Prestes a completar 75 anos de sua primeira safra, vinificada em 1951, o III Lustros é um espumante que merece posição de destaque entre os melhores do mundo. Complexo, reflete perfeitamente seu terroir, a propriedade Font de Jui, situada entre o rio Anoia e as colinas de Mas Escorpí. Feito com uvas Xarel·lo, Macabeo e Parellada, ele se vale dos princípios da biodinâmica na viticultura, com uso de compostos feitos na propriedade. Depois de elaborado, repousa nas caves por ao menos 80 meses com uma rolha de cortiça natural – algo incomum, uma vez que até em Champagne é usada uma tampa metálica nesse processo. O dégorgement (remoção da rolha para a expulsão das borras acumuladas no gargalo) é feito à mão, assim como o toque artesanal de envolver cada garrafa em celofane vegetal compostável.

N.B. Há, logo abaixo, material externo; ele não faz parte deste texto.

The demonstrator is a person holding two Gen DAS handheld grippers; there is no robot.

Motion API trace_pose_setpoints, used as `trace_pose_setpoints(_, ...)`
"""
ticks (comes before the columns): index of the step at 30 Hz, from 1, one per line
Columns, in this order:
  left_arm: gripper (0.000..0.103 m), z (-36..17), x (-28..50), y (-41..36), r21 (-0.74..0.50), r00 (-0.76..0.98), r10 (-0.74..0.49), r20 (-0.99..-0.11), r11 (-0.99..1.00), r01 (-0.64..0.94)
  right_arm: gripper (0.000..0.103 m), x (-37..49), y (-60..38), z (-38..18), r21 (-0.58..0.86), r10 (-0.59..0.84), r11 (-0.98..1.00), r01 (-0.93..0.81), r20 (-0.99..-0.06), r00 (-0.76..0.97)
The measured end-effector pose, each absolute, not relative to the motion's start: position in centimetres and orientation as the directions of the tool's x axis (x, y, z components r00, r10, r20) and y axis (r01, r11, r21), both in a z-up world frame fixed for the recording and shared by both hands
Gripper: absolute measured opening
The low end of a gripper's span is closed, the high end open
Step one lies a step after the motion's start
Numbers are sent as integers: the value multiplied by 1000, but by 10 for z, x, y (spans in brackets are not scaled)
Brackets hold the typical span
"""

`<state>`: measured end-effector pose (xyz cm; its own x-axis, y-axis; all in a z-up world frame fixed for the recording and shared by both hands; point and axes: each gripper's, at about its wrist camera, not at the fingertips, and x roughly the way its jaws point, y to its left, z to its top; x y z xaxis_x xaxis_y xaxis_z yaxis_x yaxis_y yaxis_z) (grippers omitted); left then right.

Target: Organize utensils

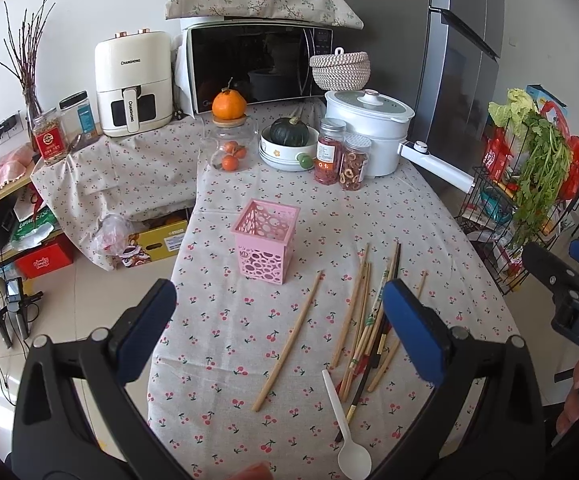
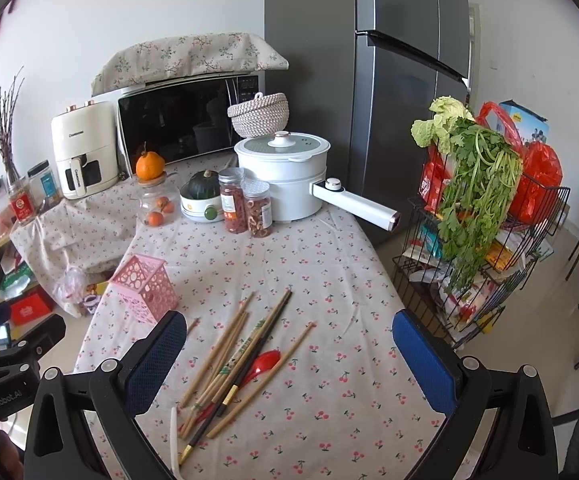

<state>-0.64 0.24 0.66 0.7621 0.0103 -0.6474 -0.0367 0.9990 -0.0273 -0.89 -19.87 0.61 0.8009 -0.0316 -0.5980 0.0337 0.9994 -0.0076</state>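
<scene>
Chopsticks (image 2: 225,364) heaped right of pink holder (image 1: 267,240) on table (image 1: 429,216); white spoon (image 1: 349,444), red spoon (image 2: 263,364) alongside; left tongs (image 1: 279,320), right tongs (image 2: 289,352) apart, empty

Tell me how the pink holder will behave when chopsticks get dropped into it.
The pink holder looks like thin, cut-out plastic, so probably light. It stands tall and empty on cloth, so leaning chopsticks might tip or slide it. Steadying it seems wise.
</scene>
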Motion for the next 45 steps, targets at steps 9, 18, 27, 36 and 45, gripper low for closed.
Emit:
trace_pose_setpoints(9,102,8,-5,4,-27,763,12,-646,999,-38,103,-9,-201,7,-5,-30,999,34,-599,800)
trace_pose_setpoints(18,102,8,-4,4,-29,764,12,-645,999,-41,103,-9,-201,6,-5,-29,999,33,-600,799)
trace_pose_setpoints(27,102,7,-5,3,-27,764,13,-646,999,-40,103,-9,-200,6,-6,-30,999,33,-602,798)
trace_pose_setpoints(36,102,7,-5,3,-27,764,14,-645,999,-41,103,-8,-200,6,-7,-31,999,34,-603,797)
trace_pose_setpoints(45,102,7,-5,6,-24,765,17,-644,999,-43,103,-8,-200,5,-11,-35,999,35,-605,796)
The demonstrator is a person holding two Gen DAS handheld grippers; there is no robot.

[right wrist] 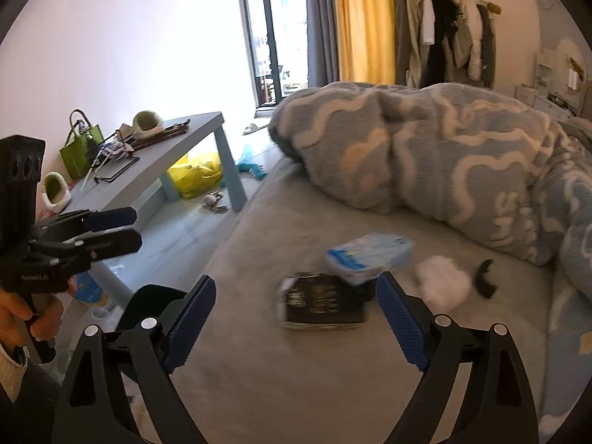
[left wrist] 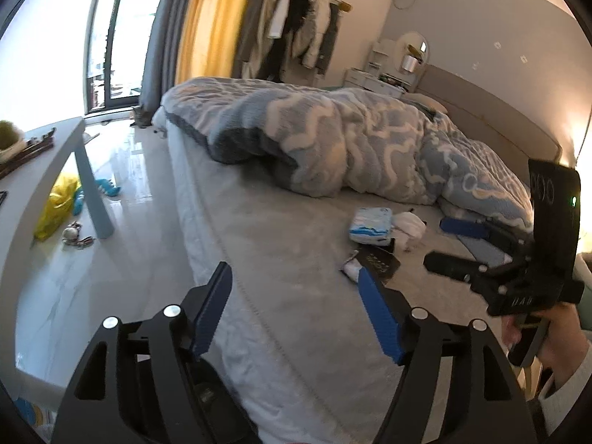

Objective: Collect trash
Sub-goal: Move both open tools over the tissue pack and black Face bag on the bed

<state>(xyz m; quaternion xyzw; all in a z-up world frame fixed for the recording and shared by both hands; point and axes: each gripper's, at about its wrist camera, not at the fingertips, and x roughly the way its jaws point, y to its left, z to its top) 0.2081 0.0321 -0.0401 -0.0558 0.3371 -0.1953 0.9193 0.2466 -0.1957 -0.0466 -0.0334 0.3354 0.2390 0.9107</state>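
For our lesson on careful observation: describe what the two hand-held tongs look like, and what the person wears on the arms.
Both tongs, left and right, are matte black plastic with silver round bolts and ribbed blue pads on flat fingers. Each has a pistol-style handle and an upright black block on top with three round holes; the right one shows a small green light. The sleeves are light-coloured.

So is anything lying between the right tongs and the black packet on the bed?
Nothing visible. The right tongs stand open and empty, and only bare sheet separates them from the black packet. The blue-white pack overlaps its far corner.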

Com tantos cuidados, o ponto alto desse cava fica para a etapa final, com a adição do licor de expedição – o líquido que se acrescenta à bebida após concluída a segunda fermentação na garrafa. Esse licor é a assinatura de cada Maison de Champagne e de todo produtor de espumante feito no método tradicional. No Lustos, entra um licor elaborado no estilo Jerez, processo conhecido como Solera. Nesse sistema, vinhos antigos vão passando por barricas de carvalho de diferentes idades para ganhar maior complexidade. Na Gramona, entram no licor de expedição vinhos centenários. “É um tesouro da família”, afirma Linda.
Sem nada de açúcar, o Lustos é o ápice do que um cava pode entregar. Suas notas de envelhecimento são muito evidentes e revelam brioche e damascos secos. Estruturado, com uma frescura vibrante e uma redondeza cheia de personalidade, é plenamente gastronômico. Após ter passado pelas importadoras Casa Flora e Grand Cru, a marca Gramona chega ao Brasil pela World Wine. Os preços partem de R$ 269 (caso do branco Gessamí e do Gramona Mart Xerel.lo Vermell, ambos vinhos tranquilos) e chegam a R$ 1.490 (Gramona Celler Batlle Brut 2014).